# EXERCISE
Scan the listing for the word "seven" and report every line that contains it.

# DATA IN THIS EXERCISE
____________________

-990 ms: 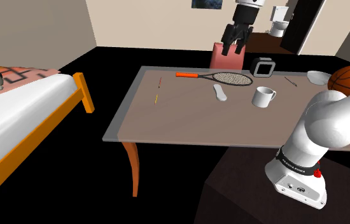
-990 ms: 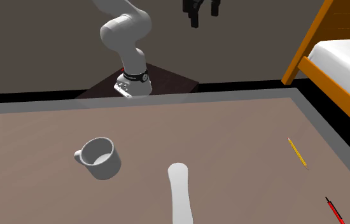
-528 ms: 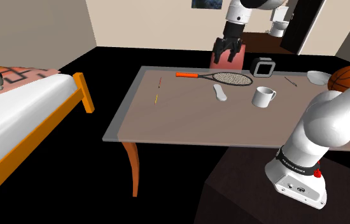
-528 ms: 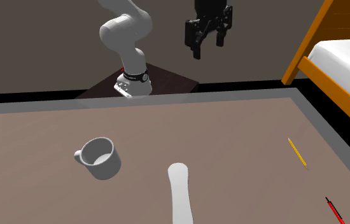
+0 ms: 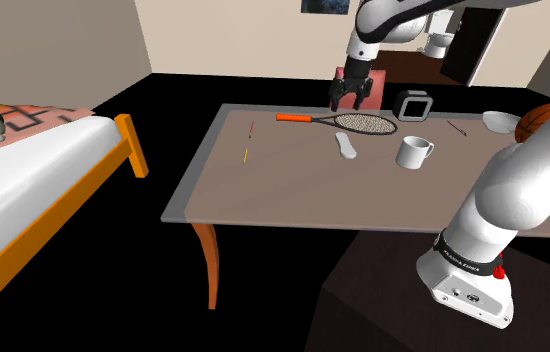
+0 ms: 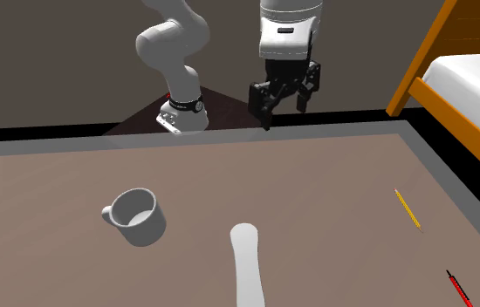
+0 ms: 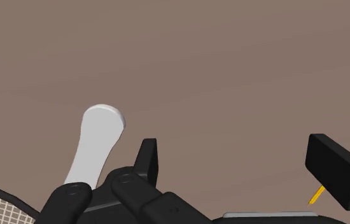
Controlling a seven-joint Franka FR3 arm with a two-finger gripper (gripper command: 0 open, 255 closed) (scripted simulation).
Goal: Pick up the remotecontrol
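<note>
Since the earlier frames the gripper has descended toward the far edge of the table, fingers spread and empty. The remote control, a slim white bar, lies flat at upper centre of the shoulder view, just below the racket head. Likely light, rigid, smooth: clasp across its narrow width at mid-length.
</note>
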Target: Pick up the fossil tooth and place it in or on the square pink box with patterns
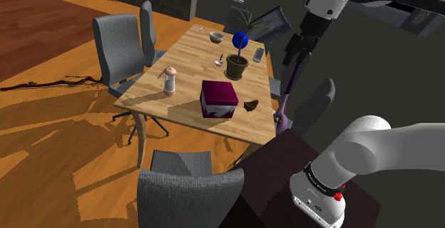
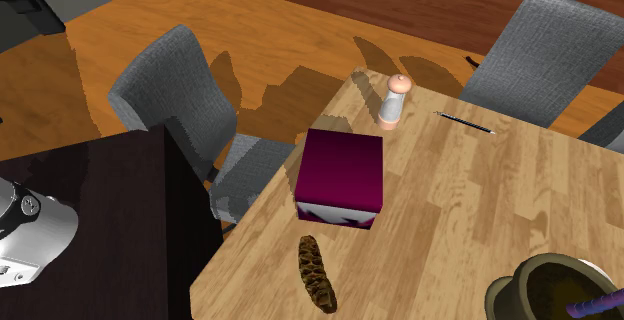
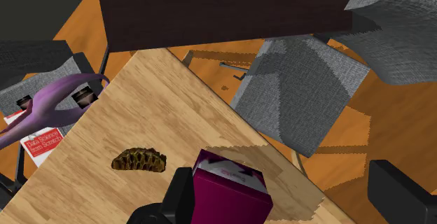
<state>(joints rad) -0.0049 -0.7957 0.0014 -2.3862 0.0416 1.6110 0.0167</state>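
Observation:
The fossil tooth (image 1: pixel 251 106) is a small brown ridged piece lying flat on the wooden table, just to the shoulder view's right of the square magenta box (image 1: pixel 219 98), which has a white pattern low on its side. In the second exterior view the tooth (image 2: pixel 317 271) lies in front of the box (image 2: pixel 342 176), close to the table's edge. My gripper (image 1: pixel 294 54) hangs high above the table's right side, well apart from both. In the wrist view the fingers stand apart, open and empty (image 3: pixel 287 203), with the box (image 3: pixel 231 191) and the tooth (image 3: pixel 140 161) far below.
A pink bottle (image 1: pixel 170 80), a potted plant (image 1: pixel 237 64), a bowl (image 1: pixel 216 37) and a pen (image 2: pixel 463 121) also stand on the table (image 1: pixel 185 55). A purple tool (image 1: pixel 283 112) lies at its right edge. Grey chairs (image 1: pixel 118 45) surround it; the dark stand (image 2: pixel 100 228) is beside it.

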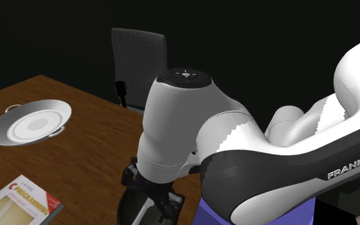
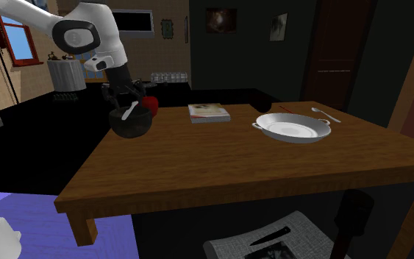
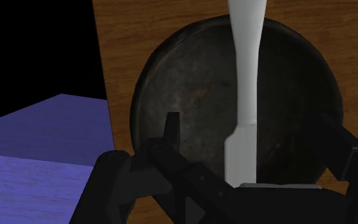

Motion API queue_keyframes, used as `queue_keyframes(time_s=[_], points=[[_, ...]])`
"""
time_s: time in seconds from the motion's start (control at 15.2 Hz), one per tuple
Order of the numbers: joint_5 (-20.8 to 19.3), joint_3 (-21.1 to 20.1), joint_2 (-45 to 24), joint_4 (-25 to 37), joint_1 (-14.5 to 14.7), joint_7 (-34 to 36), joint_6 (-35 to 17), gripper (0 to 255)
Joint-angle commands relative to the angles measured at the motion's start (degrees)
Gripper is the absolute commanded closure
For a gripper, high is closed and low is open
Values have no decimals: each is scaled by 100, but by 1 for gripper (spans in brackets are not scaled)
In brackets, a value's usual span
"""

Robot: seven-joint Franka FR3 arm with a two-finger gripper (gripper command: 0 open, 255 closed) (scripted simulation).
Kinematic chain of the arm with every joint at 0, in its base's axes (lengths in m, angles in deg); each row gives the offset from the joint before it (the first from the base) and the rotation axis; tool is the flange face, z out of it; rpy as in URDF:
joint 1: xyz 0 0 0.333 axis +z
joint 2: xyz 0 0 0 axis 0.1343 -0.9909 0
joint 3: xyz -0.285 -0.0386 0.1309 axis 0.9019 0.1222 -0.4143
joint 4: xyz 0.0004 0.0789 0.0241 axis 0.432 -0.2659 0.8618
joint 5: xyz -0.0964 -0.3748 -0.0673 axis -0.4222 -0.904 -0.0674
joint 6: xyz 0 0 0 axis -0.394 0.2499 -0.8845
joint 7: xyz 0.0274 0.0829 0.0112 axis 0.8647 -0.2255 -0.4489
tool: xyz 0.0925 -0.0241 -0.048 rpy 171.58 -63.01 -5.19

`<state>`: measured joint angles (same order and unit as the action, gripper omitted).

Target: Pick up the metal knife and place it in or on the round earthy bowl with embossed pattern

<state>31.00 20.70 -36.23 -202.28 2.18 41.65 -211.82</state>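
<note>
Over the dark bowl point(image 2: 130, 123) we go, and the black gripper point(image 2: 127, 94) hangs right above it. In the wrist view the gripper point(image 3: 252, 121) has its fingers point(image 3: 171, 127) spread wide. The pale knife point(image 3: 246, 76) runs between them, touched by neither, so the tool grips nothing.

The knife lies inside the bowl point(image 3: 190, 114). Its long axis runs straight away from the hand: one end is low in the bowl near the palm and the other crosses the rim farthest from the gripper. Which end is the blade, I cannot tell.

Read the second exterior view as a clock face: the knife point(image 2: 129, 110) tilts, low end towards 7 o'clock and high end towards 1 o'clock.

Now the edges. The bowl sits at the corner of the wooden table point(image 2: 220, 162) nearest the arm. In the wrist view the table point(image 3: 133, 38) edge passes just beside it, with a blue surface point(image 3: 37, 140) beyond.

In the second exterior view, a red round object point(image 2: 151, 103) sits just beside the bowl at 2 o'clock. Towards 3 o'clock there is bare wood, then a book point(image 2: 209, 112), then a white two-handled pan point(image 2: 293, 127) well apart, with a spoon point(image 2: 324, 114) beyond.
</note>
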Motion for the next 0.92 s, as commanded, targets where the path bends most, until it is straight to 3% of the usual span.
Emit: queue_keyframes(time_s=[0.0,0.07,0.33,0.86], points=[[0,0,0,-1,0,-1,1,0],[-1,-3,-1,0,0,3,1,0],[-70,522,490,306,167,-20,850,0],[-71,523,489,306,168,-19,850,0]])
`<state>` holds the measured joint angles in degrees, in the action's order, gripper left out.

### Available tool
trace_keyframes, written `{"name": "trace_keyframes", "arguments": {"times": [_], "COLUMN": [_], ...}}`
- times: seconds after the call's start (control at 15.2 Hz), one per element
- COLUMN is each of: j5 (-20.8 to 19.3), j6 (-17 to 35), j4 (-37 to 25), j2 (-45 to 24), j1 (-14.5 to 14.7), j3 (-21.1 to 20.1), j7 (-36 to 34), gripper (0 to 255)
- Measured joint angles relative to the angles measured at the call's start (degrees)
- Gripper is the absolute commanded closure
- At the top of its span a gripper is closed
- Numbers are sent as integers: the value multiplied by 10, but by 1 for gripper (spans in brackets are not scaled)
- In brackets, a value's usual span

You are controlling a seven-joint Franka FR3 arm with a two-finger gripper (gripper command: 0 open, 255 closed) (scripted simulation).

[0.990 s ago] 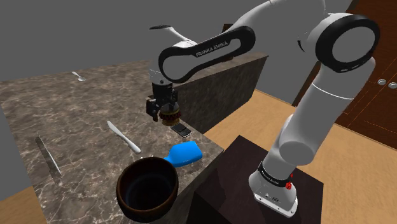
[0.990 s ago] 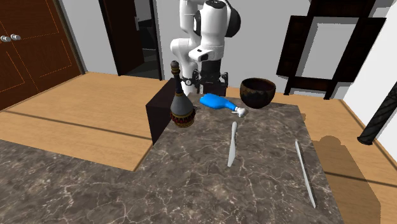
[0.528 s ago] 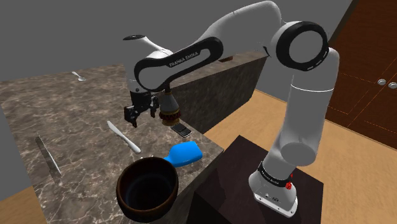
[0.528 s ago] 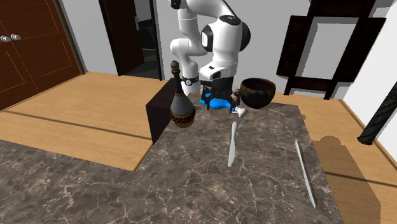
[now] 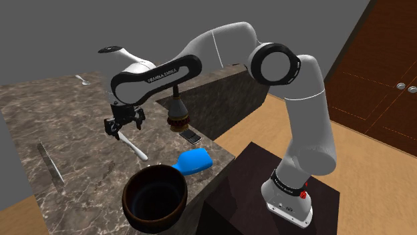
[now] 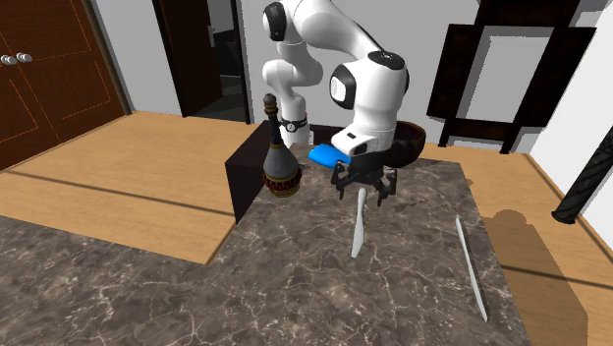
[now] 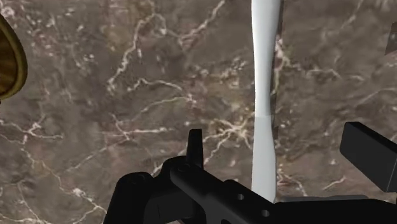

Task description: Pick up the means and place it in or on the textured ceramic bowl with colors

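A white table knife (image 5: 131, 144) lies flat on the dark marble counter (image 5: 73, 123). My gripper (image 5: 123, 125) hangs open just above the knife's end nearest the dark bottle. In the wrist view the knife (image 7: 264, 95) runs between the two black fingers (image 7: 195, 147), which stand wide apart and do not touch it. From the second exterior view the gripper (image 6: 362, 187) hovers over the far end of the knife (image 6: 360, 226). The dark brown bowl (image 5: 154, 198) stands at the counter's near corner, its inside dark; it is partly hidden behind the arm as bowl (image 6: 405, 140).
A blue object (image 5: 194, 161) lies between the bowl and the counter edge. A brown bottle (image 5: 178, 113) stands upright beside a small dark device (image 5: 192, 137). A long grey utensil (image 5: 50, 162) and a spoon (image 5: 82, 80) lie farther off. The stand (image 5: 281, 193) sits below.
The arm has swung from the bottle towards the shoulder view's left and lowered. The gripper now sits over the white knife's end, still open. Nothing on the counter has moved.
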<state>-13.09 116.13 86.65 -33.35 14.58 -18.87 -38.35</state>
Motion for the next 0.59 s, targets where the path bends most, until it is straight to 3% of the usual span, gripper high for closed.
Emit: {"name": "trace_keyframes", "arguments": {"times": [0.59], "j5": [-13], "j6": [40], "j4": [1], "j2": [-40], "j1": [8], "j3": [8], "j7": [-11], "gripper": [0]}}
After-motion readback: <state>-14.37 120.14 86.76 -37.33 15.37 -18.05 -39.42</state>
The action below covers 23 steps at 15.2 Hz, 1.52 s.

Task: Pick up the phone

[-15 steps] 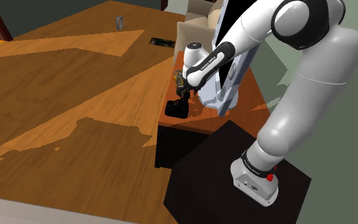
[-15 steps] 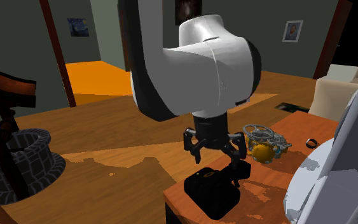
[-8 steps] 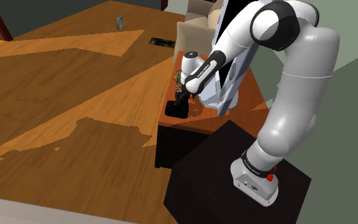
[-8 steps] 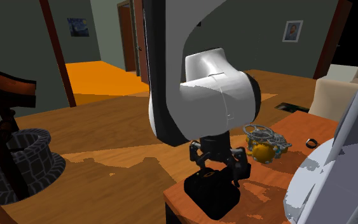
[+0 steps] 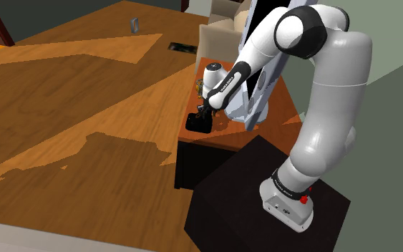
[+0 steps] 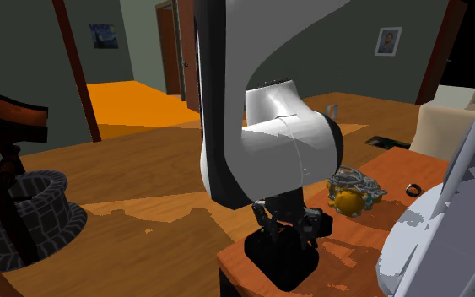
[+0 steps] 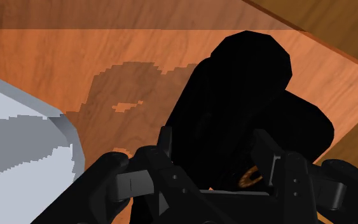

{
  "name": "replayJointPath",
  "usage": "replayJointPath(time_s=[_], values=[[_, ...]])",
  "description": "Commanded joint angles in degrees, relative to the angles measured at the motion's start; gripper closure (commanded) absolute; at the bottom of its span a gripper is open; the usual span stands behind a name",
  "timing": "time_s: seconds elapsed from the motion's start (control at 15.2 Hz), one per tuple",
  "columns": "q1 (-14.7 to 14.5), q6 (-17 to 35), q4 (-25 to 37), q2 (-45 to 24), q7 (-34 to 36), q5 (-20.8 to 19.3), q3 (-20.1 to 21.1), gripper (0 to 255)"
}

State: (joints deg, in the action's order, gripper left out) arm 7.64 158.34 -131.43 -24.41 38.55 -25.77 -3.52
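**Black two-finger gripper (image 7: 212, 145) straddling the black blocky phone (image 7: 247, 89) on the orange-brown wooden table (image 7: 107, 57), at its edge on the shoulder view's left.**
Fingers are standing apart, their tips disappearing black-on-black against the phone; the hand is sitting lower than before.

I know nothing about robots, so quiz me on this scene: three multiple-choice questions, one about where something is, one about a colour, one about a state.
1. Where is the phone?
A) in a drawer
B) on the reddish-brown table, near its corner
C) on a shelf

2. What colour is the phone?
A) black
B) white
C) yellow

3. What state is the phone in?
A) hanging high in the air
B) standing on edge against a wall
C) resting on the table, with the gripper low over it

Answers:
1 B: the second exterior view shows it by the tabletop's near corner.
2 A: it looks black in the shoulder, second exterior and wrist views.
3 C: its underside meets the tabletop and the gripper sits just above it.
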Motion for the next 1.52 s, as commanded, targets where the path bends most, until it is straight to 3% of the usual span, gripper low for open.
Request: replayJointPath(time_s=[0.0,0.4,1.45], values=[[0.0,0.1,0.0,-0.1,0.0,0.0,0.0,255],[0.0,0.1,-0.1,-0.1,0.0,0.0,0.0,255],[1.8,-9.4,-1.6,11.1,-5.4,4.9,2.9,255]])
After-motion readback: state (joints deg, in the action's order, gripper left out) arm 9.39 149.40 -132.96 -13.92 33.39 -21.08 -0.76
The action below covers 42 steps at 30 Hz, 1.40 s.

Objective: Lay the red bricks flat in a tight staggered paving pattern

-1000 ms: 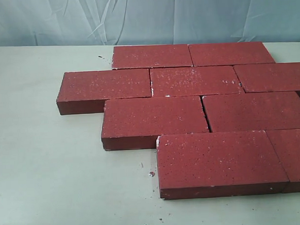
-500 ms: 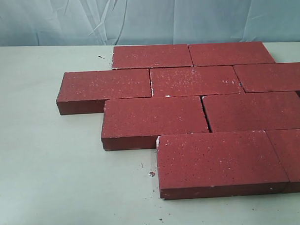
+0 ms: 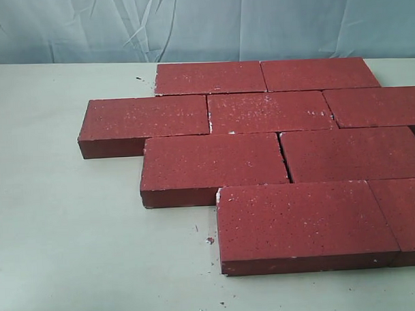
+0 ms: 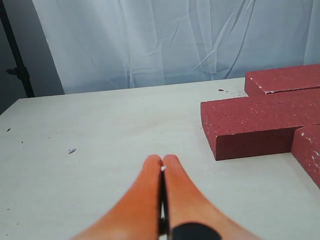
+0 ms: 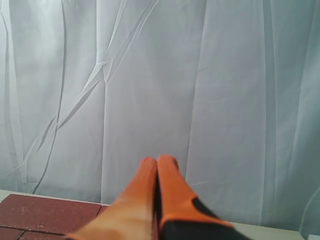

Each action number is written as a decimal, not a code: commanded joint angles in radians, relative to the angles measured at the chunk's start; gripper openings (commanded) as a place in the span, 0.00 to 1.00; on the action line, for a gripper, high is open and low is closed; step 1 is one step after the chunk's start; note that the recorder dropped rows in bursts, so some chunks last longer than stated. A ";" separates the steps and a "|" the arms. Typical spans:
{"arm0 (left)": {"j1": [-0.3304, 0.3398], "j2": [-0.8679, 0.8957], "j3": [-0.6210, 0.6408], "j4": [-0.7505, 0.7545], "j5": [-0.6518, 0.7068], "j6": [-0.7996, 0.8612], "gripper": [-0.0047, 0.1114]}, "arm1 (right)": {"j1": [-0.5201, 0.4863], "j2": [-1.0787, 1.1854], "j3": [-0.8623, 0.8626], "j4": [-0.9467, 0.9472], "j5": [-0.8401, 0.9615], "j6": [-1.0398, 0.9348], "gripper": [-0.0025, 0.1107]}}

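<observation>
I count nine dark-red rectangular paving bricks (image 3: 271, 112), grainy with white flecks, lying flat on the pale greenish table top (image 3: 74, 235). They form one patch of four staggered rows, with sides touching or nearly so. A thin dark gap shows between the two bricks of the third row.

The patch's left edge is stepped: the second row juts furthest out and the front row sits furthest in. The patch's right side runs out of the exterior view, so I cannot tell how that edge ends. The open room lies off the stepped edge and in front of the patch, where the table is broad and bare. A few small crumbs (image 3: 210, 241) lie just beside the front row's near corner. Behind the patch hangs a wrinkled pale blue-grey cloth backdrop (image 3: 87, 30).

My left gripper (image 4: 162, 165) has its orange fingers pressed together on nothing, over bare table clear of the patch's stepped edge. My right gripper (image 5: 157, 165) is likewise closed and empty, facing the cloth, with a strip of the patch in sight at the cloth's foot.
</observation>
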 commanded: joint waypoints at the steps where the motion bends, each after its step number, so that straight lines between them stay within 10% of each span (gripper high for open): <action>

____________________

# THE ANSWER
Controlling a seven-joint Franka FR3 arm with a two-finger gripper (gripper command: 0 open, 255 closed) (scripted simulation).
Robot: seven-joint Franka FR3 arm with a two-finger gripper (gripper command: 0 open, 255 closed) (scripted simulation).
You are controlling a seven-joint Franka FR3 arm with a two-finger gripper (gripper command: 0 open, 255 closed) (scripted simulation).

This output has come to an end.